▶ **Assignment**
Could you retype every line of the data underneath without altering anything?

──────── Available data ────────

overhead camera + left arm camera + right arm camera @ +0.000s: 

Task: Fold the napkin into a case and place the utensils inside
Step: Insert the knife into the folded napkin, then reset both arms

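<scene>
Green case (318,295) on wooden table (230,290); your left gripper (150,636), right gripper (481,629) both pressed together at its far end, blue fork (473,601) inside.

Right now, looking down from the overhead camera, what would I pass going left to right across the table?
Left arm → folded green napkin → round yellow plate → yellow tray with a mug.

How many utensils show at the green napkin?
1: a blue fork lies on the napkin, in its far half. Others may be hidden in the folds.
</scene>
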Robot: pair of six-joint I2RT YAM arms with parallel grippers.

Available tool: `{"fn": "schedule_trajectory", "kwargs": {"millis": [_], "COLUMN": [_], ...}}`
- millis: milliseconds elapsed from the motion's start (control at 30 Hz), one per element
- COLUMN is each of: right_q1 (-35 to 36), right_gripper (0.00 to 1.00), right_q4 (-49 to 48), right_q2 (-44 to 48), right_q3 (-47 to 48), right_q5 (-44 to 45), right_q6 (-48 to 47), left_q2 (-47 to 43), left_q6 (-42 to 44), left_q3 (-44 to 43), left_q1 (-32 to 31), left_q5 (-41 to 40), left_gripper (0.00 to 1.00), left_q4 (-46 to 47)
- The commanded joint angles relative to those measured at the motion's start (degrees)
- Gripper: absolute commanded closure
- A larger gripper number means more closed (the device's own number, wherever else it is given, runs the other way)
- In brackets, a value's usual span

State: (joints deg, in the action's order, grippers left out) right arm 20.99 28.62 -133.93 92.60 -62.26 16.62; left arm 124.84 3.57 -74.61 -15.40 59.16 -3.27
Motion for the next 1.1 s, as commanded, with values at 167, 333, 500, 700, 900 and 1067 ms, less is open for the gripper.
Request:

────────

▶ **Your solution**
overhead camera + left arm camera + right arm camera @ +0.000s: 

Task: Fold the napkin into a case and place the utensils inside
Step: Insert the knife into the folded napkin, then reset both arms

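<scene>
Green case (318,295) on wooden table (230,290); your left gripper (150,636), right gripper (481,629) both pressed together at its far end, blue fork (473,601) inside.

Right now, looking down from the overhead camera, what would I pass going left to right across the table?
Left arm → folded green napkin → round yellow plate → yellow tray with a mug.

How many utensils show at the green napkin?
1: a blue fork lies on the napkin, in its far half. Others may be hidden in the folds.
</scene>
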Robot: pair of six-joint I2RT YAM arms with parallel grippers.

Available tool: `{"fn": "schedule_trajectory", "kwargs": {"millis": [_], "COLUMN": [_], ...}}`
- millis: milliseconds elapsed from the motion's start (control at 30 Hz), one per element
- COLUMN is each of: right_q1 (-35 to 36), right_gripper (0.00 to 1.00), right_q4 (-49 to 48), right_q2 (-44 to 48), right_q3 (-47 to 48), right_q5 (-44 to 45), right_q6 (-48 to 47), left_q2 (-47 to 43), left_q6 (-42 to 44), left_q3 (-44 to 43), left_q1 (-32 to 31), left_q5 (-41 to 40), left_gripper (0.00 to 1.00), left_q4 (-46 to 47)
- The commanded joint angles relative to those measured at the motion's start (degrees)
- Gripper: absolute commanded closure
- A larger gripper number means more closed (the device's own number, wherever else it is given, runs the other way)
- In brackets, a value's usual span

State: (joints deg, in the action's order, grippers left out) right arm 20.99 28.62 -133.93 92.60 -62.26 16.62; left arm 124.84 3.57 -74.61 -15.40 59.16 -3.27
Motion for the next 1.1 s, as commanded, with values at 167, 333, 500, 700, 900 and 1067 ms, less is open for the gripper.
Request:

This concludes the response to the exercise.